## WORK TO COMPLETE
The output should be the records themselves, given again exactly.

## DATA UNDER STUDY
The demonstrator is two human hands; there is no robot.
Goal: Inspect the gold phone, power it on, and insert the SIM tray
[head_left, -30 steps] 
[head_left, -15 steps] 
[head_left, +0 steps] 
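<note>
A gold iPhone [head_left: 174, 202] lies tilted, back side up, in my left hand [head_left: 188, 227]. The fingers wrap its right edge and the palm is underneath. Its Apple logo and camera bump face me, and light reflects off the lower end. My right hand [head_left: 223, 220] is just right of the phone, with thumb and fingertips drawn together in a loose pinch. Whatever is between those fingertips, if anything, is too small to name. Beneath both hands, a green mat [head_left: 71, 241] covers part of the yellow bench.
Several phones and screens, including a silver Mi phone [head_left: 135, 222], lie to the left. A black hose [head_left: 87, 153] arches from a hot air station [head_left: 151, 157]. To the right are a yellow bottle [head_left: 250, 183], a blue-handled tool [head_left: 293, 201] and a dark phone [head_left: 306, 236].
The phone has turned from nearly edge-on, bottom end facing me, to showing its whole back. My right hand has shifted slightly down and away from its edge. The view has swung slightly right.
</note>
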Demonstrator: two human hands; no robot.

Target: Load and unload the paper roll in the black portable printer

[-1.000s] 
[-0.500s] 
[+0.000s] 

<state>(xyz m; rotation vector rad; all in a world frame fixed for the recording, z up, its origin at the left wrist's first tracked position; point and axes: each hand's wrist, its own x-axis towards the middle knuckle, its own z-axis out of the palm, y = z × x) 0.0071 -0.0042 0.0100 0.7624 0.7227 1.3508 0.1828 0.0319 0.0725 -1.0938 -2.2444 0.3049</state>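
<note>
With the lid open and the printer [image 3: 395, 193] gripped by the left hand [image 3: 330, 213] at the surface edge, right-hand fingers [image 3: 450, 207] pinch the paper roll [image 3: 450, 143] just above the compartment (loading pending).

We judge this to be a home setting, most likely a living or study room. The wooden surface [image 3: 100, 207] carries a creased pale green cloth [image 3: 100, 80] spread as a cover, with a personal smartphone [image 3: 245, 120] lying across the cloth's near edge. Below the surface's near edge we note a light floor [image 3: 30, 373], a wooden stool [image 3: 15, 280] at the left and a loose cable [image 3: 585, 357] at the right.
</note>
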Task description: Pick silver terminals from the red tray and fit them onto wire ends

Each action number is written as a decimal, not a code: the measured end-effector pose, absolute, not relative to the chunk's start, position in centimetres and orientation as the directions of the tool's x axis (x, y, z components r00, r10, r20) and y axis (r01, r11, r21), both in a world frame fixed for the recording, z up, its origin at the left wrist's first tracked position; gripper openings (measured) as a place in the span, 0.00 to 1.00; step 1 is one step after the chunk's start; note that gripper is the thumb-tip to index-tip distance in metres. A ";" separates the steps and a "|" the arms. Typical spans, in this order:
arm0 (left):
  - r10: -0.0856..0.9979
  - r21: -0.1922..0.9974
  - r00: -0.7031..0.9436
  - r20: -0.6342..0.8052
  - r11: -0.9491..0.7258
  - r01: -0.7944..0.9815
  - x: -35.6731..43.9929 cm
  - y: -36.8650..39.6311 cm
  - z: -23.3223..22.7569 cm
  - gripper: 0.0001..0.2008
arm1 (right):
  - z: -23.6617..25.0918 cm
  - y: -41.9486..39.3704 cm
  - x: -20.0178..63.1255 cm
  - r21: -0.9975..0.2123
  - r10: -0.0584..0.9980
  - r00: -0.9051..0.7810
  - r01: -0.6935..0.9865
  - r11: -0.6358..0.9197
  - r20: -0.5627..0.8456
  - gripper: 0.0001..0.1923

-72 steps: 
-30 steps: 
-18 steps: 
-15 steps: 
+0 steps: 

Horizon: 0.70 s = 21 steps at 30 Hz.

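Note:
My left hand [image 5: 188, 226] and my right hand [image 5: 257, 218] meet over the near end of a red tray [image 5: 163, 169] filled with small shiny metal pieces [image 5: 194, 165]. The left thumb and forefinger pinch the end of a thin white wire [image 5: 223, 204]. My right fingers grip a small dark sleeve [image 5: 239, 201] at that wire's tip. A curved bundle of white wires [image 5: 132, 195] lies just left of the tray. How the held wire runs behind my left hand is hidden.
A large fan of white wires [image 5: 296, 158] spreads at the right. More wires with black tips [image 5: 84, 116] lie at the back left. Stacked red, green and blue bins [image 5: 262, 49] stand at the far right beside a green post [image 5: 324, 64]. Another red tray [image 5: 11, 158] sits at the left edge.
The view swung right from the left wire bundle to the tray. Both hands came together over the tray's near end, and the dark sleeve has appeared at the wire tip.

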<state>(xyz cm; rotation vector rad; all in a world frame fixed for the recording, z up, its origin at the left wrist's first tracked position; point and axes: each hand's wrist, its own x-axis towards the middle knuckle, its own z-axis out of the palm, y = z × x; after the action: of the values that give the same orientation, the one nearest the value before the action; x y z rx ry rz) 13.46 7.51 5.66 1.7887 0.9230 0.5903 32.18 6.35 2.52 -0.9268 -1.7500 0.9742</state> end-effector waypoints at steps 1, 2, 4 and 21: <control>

## REPLY
The demonstrator is two human hands; there is no robot.
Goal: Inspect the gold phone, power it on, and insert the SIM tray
[head_left, -30 steps] 
[head_left, -15 steps] 
[head_left, +0 steps] 
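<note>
A gold iPhone [head_left: 174, 202] lies tilted, back side up, in my left hand [head_left: 188, 227]. The fingers wrap its right edge and the palm is underneath. Its Apple logo and camera bump face me, and light reflects off the lower end. My right hand [head_left: 223, 220] is just right of the phone, with thumb and fingertips drawn together in a loose pinch. Whatever is between those fingertips, if anything, is too small to name. Beneath both hands, a green mat [head_left: 71, 241] covers part of the yellow bench.
Several phones and screens, including a silver Mi phone [head_left: 135, 222], lie to the left. A black hose [head_left: 87, 153] arches from a hot air station [head_left: 151, 157]. To the right are a yellow bottle [head_left: 250, 183], a blue-handled tool [head_left: 293, 201] and a dark phone [head_left: 306, 236].
The phone has turned from nearly edge-on, bottom end facing me, to showing its whole back. My right hand has shifted slightly down and away from its edge. The view has swung slightly right.
</note>
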Demonstrator: two human hands; no robot.

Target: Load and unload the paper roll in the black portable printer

[-1.000s] 
[-0.500s] 
[+0.000s] 

<state>(xyz m; rotation vector rad; all in a world frame fixed for the recording, z up, its origin at the left wrist's first tracked position; point and axes: each hand's wrist, its own x-axis towards the middle knuckle, its own z-axis out of the palm, y = z × x) 0.0071 -0.0042 0.0100 0.7624 0.7227 1.3508 0.1828 0.0319 0.0725 -1.0938 -2.2444 0.3049</state>
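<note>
With the lid open and the printer [image 3: 395, 193] gripped by the left hand [image 3: 330, 213] at the surface edge, right-hand fingers [image 3: 450, 207] pinch the paper roll [image 3: 450, 143] just above the compartment (loading pending).

We judge this to be a home setting, most likely a living or study room. The wooden surface [image 3: 100, 207] carries a creased pale green cloth [image 3: 100, 80] spread as a cover, with a personal smartphone [image 3: 245, 120] lying across the cloth's near edge. Below the surface's near edge we note a light floor [image 3: 30, 373], a wooden stool [image 3: 15, 280] at the left and a loose cable [image 3: 585, 357] at the right.
</note>
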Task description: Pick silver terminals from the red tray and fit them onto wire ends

Each action number is written as a decimal, not a code: the measured end-effector pose, absolute, not relative to the chunk's start, position in centimetres and orientation as the directions of the tool's x axis (x, y, z components r00, r10, r20) and y axis (r01, r11, r21), both in a world frame fixed for the recording, z up, its origin at the left wrist's first tracked position; gripper openings (measured) as a place in the span, 0.00 to 1.00; step 1 is one step after the chunk's start; note that gripper is the thumb-tip to index-tip distance in metres. A ";" separates the steps and a "|" the arms. Typical spans, in this order:
arm0 (left):
  - r10: -0.0856..0.9979
  - r21: -0.1922..0.9974
  - r00: -0.7031..0.9436
  - r20: -0.6342..0.8052
  - r11: -0.9491..0.7258
  - r01: -0.7944..0.9815
  - x: -35.6731..43.9929 cm
  - y: -36.8650..39.6311 cm
  - z: -23.3223..22.7569 cm
  - gripper: 0.0001..0.2008
arm1 (right):
  - z: -23.6617..25.0918 cm
  - y: -41.9486..39.3704 cm
  - x: -20.0178..63.1255 cm
  - r21: -0.9975..0.2123
  - r10: -0.0584..0.9980
  - r00: -0.9051..0.7810
  - r01: -0.6935..0.9865
  - r11: -0.6358..0.9197
  - r20: -0.5627..0.8456
  - gripper: 0.0001..0.1923

-72 steps: 
-30 steps: 
-18 steps: 
-15 steps: 
+0 steps: 

Horizon: 0.70 s = 21 steps at 30 Hz.

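Note:
My left hand [image 5: 188, 226] and my right hand [image 5: 257, 218] meet over the near end of a red tray [image 5: 163, 169] filled with small shiny metal pieces [image 5: 194, 165]. The left thumb and forefinger pinch the end of a thin white wire [image 5: 223, 204]. My right fingers grip a small dark sleeve [image 5: 239, 201] at that wire's tip. A curved bundle of white wires [image 5: 132, 195] lies just left of the tray. How the held wire runs behind my left hand is hidden.
A large fan of white wires [image 5: 296, 158] spreads at the right. More wires with black tips [image 5: 84, 116] lie at the back left. Stacked red, green and blue bins [image 5: 262, 49] stand at the far right beside a green post [image 5: 324, 64]. Another red tray [image 5: 11, 158] sits at the left edge.
The view swung right from the left wire bundle to the tray. Both hands came together over the tray's near end, and the dark sleeve has appeared at the wire tip.
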
<state>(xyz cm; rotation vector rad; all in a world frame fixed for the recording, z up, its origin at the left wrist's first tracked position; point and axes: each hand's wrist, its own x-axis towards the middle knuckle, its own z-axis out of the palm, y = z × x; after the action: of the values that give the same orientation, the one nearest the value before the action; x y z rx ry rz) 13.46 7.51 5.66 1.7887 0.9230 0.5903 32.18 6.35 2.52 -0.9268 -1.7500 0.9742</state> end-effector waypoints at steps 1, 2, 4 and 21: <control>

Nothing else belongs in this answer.